Work task:
The entire listing, reproduced exactly and stripped of images, is the expected output.

--- START ---

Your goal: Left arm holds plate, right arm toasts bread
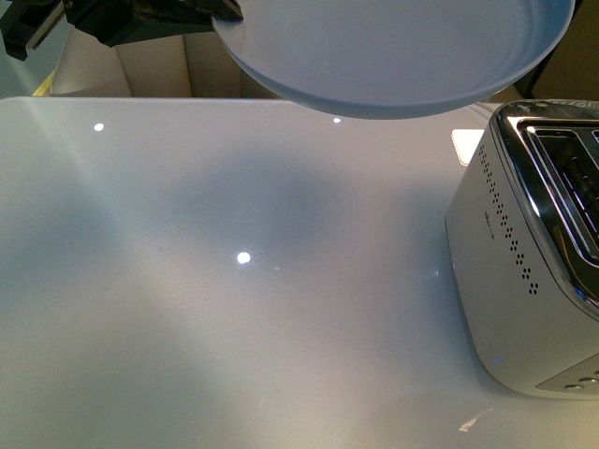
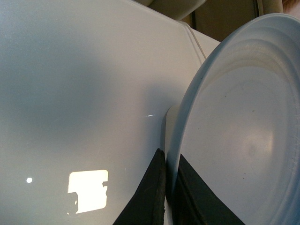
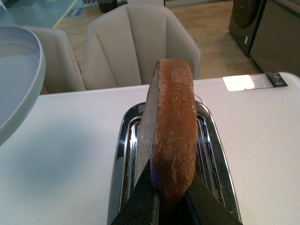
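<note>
1. The left claw is closed almost completely. Its two black wedge jaws pinch the rim of the plate, one on each face.
2. The right claw is open only as wide as the slice. It grips the bread by its lower end, with the slice standing on edge and the crust facing the wrist camera.
3. The edge-on hold probably suits the narrow slots. The bread sits directly above the toaster and runs the same way as the openings. I cannot tell whether its far end is already inside a slot.
4. The plate is bare and hangs in the air above the tabletop, tilted. It is near the toaster but not touching it, most likely waiting to receive the slice.
5. The toaster stands on the robot's right side of the tabletop. Pale upholstered chairs stand beyond the far edge.
6. A small mark on the toaster's perforated side and a dark sticker on the tabletop both carry print, but it is too small to read.
</note>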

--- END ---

Task response:
Your goal: Left arm holds plate, right arm toasts bread
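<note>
1. The left claw is closed almost completely. Its two black wedge jaws pinch the rim of the plate, one on each face.
2. The right claw is open only as wide as the slice. It grips the bread by its lower end, with the slice standing on edge and the crust facing the wrist camera.
3. The edge-on hold probably suits the narrow slots. The bread sits directly above the toaster and runs the same way as the openings. I cannot tell whether its far end is already inside a slot.
4. The plate is bare and hangs in the air above the tabletop, tilted. It is near the toaster but not touching it, most likely waiting to receive the slice.
5. The toaster stands on the robot's right side of the tabletop. Pale upholstered chairs stand beyond the far edge.
6. A small mark on the toaster's perforated side and a dark sticker on the tabletop both carry print, but it is too small to read.
</note>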

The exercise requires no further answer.